The commission recaps accusations by four women that Hill touched them inappropriately during an end-of-legislative-session celebration at an Indianapolis bar, allegations that were the subject of two investigations last year that failed to put things to rest.
In October, special prosecutor Dan Sigler said he believed the accusers but concluded he didn’t have enough evidence to criminally charge Hill.
The commission’s complaint, though not a crime-charging document, characterizes Hill’s actions as misdemeanor battery - “criminal acts, each of which reflects adversely on his honesty, trustworthiness or fitness as a lawyer.” The complaint also notes the attorney general “changed his story” on whether he was drunk that night and “lacks remorse for his conduct.”
The commission, which comprises seven attorneys and two other citizens appointed by the court, emphasized that as the state’s chief legal officer, Hill “holds a position of extreme public trust and his office touches on virtually all areas of state government.”
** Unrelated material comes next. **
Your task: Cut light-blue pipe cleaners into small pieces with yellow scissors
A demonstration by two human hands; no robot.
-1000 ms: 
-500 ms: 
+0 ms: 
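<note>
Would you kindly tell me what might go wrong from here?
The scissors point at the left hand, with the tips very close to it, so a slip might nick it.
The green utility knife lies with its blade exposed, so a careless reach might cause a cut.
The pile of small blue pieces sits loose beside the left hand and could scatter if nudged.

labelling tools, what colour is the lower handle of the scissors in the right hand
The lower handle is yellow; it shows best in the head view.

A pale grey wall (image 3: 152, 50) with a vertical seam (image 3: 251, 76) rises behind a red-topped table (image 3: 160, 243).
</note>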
Though Hill’s office has become a whirlwind of legal activities and announcements, it’s impossible to believe the aftereffects of that night in March of last year haven’t diminished the attorney general’s effectiveness. Also facing the threat of a lawsuit by his alleged victims, Hill will be working under a cloud for the rest of his term in office, which ends in 2021.
By acknowledging reality and resigning now, Hill would serve Indiana’s best interests as well as his own.
South Bend Tribune. March 21, 2019
Changing lives by lending a hand
Debbie Campiti knows the heartbreak of losing a child. Now, she wants to help families so they don’t have to go through what she did.
The Nick Willard Live Again Foundation is named after Campiti’s son, who died this past Christmas of a heroin overdose.
The goal of the foundation, Campiti said, is to help people get a new start, just as Willard was trying to do for the nine months he resided in Atlanta at Stepping Stones sober living.
The foundation hopes to provide a new environment for people, to get them away from the people and things in their lives that can help fuel an addiction. Whether that’s paying for an airline ticket or the first month’s rent of a new place to live, the mission is to get someone a new start in a sober living facility away from the the triggers that can push someone back to using.
Campiti initially plans to raise money for the foundation through a 5K run and possible grants.
“I couldn’t save my son’s life,” Campiti said, “but if I could save one life it’s worth it.”
St. Joseph County and other communities across Indiana have been battling opioid addictions for years, but things are improving. Following an all-time high in drug overdose deaths in Indiana in 2017, the state saw a 26 percent decrease in total deaths in 2018.
Efforts that help reduce overdose deaths, including things like the Nick Willard Live Again Foundation, can help.
Te’von Coney is hoping to have a similar impact on youth who may be headed in the wrong direction.
Coney visited the St. Joseph County Juvenile Justice Center this week to talk with juvenile offenders about changing their lives.
The former Notre Dame linebacker told the young men and women about his own experience when he was arrested in August 2016 in Fulton County and charged with marijuana possession.
Coney was placed on probation and disciplined by the university. But he changed his attitude, got away from the negative influences in his life and played his final season for the Irish. Now, Coney hopes to have a future in the NFL.
“At the end of the day you have to take care of yourself. You have to be focused,” Coney said. “I’m not telling you it will be easy, but it will be worth it.”
Coney’s story and the connection he made with the young men and women in the juvenile center may be just what they need to turn their lives around.